Employees who refuse to test must be terminated. If an employee tests positive, the employer has the discretion to terminate the employee or refer the employee for treatment. Treatment services are not the responsibility of DHS.

DHS Guidance provides that before any applicant is denied employment for a positive test, or any employee is terminated for a positive test, the applicant or employee will have an opportunity to speak with the Vendor’s medical review officer to discuss any relevant, legitimate medical explanations for the positive result, such as a current prescription. Applicants and employees will have 24 hours to respond to the medical review officer with their explanation or documentation before they are considered a “non-contact positive.” For employment purposes, the “non-contact positive” is considered a positive result and the employer then will take the applicable employment action.

The New Jersey Office of Licensing will check for documentation that the law was implemented by covered employers.

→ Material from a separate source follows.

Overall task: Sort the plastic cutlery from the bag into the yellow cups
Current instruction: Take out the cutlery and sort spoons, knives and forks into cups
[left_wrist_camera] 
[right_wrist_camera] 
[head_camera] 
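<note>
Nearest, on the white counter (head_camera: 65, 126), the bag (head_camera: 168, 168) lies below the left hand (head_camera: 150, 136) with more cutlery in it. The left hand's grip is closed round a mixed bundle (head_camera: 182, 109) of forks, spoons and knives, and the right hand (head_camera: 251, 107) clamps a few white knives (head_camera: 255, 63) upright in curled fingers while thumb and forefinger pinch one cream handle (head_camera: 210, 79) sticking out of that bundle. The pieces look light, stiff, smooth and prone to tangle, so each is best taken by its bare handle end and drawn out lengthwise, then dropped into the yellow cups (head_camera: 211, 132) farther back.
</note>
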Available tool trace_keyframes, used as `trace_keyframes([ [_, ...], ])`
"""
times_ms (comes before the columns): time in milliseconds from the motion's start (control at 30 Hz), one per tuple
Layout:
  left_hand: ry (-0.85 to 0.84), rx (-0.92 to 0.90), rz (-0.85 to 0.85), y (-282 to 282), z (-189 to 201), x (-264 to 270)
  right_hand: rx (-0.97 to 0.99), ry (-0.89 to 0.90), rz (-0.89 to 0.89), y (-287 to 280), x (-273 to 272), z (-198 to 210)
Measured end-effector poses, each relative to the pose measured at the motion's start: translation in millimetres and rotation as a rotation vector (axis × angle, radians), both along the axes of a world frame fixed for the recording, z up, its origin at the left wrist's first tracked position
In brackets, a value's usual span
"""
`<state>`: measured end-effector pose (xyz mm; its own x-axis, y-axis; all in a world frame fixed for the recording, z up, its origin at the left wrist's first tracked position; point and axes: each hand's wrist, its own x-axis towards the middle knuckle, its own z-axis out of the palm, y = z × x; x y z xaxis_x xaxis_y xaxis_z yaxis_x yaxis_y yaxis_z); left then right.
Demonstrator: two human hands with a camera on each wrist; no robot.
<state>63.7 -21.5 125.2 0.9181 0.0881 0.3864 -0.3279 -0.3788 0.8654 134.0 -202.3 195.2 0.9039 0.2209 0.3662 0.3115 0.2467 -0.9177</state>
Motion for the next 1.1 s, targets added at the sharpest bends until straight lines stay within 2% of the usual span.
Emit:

Employers covered by this law must inform all direct care staff members about the law’s new drug testing requirements. To do so, covered employers should create a written policy or revise existing drug testing policies to ensure that they comply with DHS’s new mandates for drug testing direct care staff, applicants and volunteers. Moreover, covered employers should train all supervisors on how to recognize and report behavior that qualifies as “reasonable suspicion” warranting a “for cause” drug test.

DISCLAIMER: Because of the generality of this update, the information provided herein may not be applicable in all situations and should not be acted upon without specific legal advice based on particular situations.